#### Instructions for the task:
Return, exactly and in full, the lines of the records below starting at the one with "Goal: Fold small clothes" and ending at the one with "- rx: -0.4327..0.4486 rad", and no other lines.

(Excerpted records begins)

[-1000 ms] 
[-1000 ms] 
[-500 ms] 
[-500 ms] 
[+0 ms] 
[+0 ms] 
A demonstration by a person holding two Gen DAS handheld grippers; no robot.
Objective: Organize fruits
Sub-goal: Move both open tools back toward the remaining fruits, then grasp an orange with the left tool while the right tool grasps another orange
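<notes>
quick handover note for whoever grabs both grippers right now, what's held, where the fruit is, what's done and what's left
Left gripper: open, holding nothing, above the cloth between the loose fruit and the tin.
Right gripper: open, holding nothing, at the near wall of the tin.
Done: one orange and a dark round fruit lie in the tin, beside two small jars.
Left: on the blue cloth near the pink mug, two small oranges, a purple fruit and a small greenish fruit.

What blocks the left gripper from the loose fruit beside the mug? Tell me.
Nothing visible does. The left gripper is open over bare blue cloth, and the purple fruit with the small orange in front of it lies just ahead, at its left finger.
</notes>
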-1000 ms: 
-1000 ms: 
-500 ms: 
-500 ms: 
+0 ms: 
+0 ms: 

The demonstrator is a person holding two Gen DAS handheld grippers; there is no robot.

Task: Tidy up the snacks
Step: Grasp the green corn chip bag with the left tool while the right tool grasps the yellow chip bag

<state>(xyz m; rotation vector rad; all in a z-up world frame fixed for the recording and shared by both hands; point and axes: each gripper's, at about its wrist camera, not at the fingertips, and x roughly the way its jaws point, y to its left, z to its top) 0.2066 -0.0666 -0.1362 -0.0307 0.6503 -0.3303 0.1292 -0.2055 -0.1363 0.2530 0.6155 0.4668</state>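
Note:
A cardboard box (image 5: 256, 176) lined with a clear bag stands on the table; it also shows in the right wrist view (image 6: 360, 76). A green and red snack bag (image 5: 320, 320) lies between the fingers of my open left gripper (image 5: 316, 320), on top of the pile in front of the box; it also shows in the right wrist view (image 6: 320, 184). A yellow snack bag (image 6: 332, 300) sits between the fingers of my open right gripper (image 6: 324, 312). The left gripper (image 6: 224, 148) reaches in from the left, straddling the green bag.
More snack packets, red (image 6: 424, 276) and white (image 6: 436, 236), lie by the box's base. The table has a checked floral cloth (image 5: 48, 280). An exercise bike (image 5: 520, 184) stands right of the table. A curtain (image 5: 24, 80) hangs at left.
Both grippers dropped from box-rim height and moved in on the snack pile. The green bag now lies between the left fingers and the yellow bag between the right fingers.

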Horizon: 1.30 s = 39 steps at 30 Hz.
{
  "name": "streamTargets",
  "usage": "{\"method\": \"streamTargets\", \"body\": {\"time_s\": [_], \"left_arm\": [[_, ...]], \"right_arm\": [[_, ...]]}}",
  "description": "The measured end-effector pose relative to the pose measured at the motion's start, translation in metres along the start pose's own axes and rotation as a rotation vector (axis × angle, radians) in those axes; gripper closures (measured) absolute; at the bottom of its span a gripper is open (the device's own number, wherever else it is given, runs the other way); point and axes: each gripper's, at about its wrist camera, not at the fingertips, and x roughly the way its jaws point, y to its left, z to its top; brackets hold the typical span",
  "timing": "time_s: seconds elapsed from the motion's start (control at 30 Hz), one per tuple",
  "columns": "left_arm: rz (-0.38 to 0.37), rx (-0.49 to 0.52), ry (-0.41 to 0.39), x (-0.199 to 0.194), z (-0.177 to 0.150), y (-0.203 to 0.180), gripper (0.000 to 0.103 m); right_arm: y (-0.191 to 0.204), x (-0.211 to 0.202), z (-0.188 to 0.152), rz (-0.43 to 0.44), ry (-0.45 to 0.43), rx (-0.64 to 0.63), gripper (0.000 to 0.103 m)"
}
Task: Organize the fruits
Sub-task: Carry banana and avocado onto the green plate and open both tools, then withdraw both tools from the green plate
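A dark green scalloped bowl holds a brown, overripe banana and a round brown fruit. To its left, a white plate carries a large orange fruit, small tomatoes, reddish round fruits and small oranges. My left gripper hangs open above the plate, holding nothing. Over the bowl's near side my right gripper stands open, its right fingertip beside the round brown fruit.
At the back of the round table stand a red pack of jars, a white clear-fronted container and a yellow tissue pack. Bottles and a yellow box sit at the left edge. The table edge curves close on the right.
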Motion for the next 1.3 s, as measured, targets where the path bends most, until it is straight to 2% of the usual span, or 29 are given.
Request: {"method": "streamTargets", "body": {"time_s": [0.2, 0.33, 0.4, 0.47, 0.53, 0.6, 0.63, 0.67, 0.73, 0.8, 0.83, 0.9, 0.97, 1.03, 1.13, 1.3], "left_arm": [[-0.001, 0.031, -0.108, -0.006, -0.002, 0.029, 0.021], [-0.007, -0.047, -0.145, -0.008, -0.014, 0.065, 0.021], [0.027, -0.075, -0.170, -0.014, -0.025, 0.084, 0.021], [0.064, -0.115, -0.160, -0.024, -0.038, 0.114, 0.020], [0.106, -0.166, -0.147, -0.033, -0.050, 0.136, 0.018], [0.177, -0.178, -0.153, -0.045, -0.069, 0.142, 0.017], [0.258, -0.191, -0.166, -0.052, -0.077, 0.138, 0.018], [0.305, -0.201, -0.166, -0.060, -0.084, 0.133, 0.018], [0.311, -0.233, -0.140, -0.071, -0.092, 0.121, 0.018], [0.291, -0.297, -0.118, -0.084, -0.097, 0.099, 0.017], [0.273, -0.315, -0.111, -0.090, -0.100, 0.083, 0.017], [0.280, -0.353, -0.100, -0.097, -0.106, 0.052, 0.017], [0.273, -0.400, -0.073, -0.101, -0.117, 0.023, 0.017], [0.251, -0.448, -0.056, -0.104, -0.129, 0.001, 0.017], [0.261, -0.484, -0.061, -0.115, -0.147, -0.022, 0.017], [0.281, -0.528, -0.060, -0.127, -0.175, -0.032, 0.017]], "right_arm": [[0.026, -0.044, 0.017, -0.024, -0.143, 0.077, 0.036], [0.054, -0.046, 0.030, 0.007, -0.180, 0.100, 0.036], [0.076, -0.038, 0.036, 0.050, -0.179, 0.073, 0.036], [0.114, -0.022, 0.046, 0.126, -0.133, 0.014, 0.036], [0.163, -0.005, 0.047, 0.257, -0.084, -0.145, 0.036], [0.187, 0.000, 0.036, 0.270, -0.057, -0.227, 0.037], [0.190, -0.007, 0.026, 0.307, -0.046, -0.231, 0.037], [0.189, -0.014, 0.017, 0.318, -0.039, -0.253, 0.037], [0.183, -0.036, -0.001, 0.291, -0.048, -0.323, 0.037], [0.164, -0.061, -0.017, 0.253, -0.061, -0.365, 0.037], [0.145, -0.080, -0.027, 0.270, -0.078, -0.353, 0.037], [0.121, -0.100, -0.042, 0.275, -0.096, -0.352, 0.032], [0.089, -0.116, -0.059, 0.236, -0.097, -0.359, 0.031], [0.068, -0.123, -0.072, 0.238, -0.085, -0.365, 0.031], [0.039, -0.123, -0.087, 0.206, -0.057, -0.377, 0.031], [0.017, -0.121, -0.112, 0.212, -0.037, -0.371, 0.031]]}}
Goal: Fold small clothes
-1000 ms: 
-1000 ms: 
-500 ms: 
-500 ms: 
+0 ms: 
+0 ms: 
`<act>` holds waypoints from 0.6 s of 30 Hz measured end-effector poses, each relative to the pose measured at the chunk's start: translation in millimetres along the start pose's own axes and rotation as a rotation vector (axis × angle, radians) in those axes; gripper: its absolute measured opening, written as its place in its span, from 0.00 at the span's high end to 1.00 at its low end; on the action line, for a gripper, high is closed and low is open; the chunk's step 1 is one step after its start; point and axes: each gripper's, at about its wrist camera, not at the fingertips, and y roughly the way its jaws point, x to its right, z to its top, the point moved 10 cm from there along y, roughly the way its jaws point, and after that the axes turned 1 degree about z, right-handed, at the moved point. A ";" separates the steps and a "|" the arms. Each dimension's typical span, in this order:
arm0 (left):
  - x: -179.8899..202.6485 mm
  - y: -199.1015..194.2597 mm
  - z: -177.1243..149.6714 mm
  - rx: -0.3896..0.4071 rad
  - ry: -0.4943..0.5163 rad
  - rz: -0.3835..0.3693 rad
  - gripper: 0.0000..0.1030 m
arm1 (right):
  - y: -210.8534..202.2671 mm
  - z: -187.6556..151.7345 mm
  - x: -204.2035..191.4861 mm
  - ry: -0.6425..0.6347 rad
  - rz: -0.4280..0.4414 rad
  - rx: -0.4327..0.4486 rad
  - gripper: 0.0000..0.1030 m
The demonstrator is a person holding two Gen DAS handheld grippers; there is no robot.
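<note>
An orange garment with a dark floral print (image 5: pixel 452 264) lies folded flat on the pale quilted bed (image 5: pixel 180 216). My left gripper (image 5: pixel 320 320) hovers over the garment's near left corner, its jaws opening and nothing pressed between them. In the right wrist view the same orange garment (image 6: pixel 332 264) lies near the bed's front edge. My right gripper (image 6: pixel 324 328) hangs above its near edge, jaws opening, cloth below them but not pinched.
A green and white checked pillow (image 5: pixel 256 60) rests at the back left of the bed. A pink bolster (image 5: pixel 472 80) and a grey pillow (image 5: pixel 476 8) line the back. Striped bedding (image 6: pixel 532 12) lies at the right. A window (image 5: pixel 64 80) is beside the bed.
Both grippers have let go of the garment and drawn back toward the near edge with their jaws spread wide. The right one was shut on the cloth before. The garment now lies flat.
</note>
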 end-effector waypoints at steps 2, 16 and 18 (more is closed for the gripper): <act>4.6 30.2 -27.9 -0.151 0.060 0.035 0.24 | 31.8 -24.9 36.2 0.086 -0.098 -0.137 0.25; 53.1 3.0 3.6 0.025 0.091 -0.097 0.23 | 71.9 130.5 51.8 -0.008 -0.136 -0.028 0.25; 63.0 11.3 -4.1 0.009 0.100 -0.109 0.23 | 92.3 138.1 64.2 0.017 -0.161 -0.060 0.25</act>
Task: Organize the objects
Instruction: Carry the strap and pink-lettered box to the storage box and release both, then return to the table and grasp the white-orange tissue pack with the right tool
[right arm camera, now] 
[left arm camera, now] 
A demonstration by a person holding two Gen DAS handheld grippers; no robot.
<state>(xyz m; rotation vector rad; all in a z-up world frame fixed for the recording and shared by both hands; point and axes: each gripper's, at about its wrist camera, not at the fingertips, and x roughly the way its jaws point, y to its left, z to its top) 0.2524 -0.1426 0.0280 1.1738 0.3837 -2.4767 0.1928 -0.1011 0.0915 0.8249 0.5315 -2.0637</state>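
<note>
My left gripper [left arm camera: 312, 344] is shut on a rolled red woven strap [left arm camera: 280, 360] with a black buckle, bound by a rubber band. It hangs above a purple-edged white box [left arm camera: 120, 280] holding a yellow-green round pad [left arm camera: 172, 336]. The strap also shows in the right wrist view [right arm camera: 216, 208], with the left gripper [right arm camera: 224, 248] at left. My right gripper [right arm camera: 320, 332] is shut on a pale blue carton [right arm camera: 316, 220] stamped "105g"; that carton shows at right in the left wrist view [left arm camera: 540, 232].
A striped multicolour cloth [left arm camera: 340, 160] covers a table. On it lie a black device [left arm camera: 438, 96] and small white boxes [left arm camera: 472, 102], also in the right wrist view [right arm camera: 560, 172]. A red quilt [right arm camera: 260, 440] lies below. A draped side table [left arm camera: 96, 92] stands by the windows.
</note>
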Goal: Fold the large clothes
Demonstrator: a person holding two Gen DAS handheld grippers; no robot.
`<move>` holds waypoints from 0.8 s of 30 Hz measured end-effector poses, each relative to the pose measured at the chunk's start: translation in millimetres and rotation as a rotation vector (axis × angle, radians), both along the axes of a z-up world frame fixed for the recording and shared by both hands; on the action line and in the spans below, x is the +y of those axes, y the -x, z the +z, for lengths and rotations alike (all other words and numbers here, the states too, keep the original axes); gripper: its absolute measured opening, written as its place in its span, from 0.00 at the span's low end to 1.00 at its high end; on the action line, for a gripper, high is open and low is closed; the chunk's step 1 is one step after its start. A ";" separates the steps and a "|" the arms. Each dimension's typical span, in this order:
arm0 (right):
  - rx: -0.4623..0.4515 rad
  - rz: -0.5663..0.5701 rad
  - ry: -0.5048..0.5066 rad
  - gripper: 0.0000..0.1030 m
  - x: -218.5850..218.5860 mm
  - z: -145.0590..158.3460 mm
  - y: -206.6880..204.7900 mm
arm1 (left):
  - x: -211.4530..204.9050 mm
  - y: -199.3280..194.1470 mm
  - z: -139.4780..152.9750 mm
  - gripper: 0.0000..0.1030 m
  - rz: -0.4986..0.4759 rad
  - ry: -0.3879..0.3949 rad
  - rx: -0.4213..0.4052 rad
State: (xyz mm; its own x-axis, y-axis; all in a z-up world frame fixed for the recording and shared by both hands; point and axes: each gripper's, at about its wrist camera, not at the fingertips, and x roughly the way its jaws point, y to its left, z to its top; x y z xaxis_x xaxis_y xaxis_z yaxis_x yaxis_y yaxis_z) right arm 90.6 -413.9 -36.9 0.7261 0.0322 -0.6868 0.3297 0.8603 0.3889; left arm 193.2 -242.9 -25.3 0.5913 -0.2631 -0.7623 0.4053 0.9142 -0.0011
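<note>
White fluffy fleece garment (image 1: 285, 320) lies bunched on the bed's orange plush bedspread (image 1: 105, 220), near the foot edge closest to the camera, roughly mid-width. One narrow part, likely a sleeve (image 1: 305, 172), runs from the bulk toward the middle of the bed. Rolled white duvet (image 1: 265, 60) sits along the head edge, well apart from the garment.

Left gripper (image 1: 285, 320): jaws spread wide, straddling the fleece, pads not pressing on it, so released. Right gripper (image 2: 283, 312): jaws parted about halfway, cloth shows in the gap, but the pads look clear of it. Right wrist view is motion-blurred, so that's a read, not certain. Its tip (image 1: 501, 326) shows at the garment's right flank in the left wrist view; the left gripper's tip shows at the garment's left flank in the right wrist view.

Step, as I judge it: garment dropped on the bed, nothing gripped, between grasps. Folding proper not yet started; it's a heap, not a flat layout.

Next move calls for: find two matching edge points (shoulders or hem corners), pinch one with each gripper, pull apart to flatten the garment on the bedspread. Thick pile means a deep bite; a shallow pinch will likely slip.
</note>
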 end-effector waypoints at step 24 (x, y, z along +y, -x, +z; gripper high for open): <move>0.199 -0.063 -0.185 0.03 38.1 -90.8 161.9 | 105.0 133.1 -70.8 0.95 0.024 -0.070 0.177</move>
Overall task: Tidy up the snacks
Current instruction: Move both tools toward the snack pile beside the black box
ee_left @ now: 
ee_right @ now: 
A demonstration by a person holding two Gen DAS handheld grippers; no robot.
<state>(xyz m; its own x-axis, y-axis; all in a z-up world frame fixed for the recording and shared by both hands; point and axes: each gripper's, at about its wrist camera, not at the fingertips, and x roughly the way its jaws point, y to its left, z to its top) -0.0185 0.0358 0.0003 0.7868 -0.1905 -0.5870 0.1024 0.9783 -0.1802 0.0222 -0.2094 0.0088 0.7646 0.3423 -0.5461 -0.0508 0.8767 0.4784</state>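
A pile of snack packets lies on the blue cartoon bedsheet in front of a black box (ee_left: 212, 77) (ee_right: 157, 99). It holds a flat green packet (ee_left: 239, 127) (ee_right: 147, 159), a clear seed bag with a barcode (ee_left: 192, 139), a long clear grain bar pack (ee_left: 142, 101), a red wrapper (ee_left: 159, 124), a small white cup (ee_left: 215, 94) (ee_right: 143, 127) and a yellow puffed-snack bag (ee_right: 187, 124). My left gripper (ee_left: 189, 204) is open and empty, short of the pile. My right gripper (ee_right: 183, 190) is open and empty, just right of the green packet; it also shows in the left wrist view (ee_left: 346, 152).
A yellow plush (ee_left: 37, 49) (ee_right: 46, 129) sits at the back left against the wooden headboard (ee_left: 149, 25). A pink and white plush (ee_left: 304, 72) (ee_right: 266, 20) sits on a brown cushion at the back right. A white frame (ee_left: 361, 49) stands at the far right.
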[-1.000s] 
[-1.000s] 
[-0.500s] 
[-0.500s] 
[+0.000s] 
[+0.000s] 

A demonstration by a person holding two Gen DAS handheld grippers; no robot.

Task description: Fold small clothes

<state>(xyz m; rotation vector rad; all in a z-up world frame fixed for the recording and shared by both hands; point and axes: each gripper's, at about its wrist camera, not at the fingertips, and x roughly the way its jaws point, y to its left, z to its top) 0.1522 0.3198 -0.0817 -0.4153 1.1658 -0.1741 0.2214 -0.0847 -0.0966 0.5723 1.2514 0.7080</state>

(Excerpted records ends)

#### Output for this task:
Goal: Fold small clothes
-1000 ms: 
-1000 ms: 
-500 ms: 
-500 ms: 
+0 ms: 
+0 ms: 
`<act>` holds waypoints from 0.6 s of 30 Hz measured end-effector poses, each relative to the pose measured at the chunk's start: translation in millimetres along the start pose's own axes and rotation as a rotation vector (axis × angle, radians) in those axes; gripper: its absolute measured opening, written as its place in its span, from 0.00 at the span's high end to 1.00 at its low end; on the action line, for a gripper, high is closed and low is open; the chunk's step 1 is one step after its start; point and axes: each gripper's, at about its wrist camera, not at the fingertips, and y roughly the way its jaws point, x to its right, z to its top, the point moved 10 cm from there along y, roughly the way its jaws point, and after that the axes turned 1 degree about z, right-handed, at the moved point. A ";" separates the steps and a "|" the arms. Each dimension's typical span, in this order:
arm0 (left):
  - x: -179.8899..202.6485 mm
  - y: -199.1015..194.2597 mm
  - z: -177.1243..149.6714 mm
  - rx: -0.3896..0.4071 rad
  - ry: -0.4943..0.5163 rad
  - rz: -0.3835..0.3693 rad
  - gripper: 0.0000..0.1030 m
arm1 (right):
  - y: -210.8534..202.2671 mm
  - z: -187.6556..151.7345 mm
  - x: -204.2035..191.4861 mm
  - ry: -0.6425..0.6347 rad
  - rz: -0.4280..0.4414 rad
  - rx: -0.4327..0.4486 rad

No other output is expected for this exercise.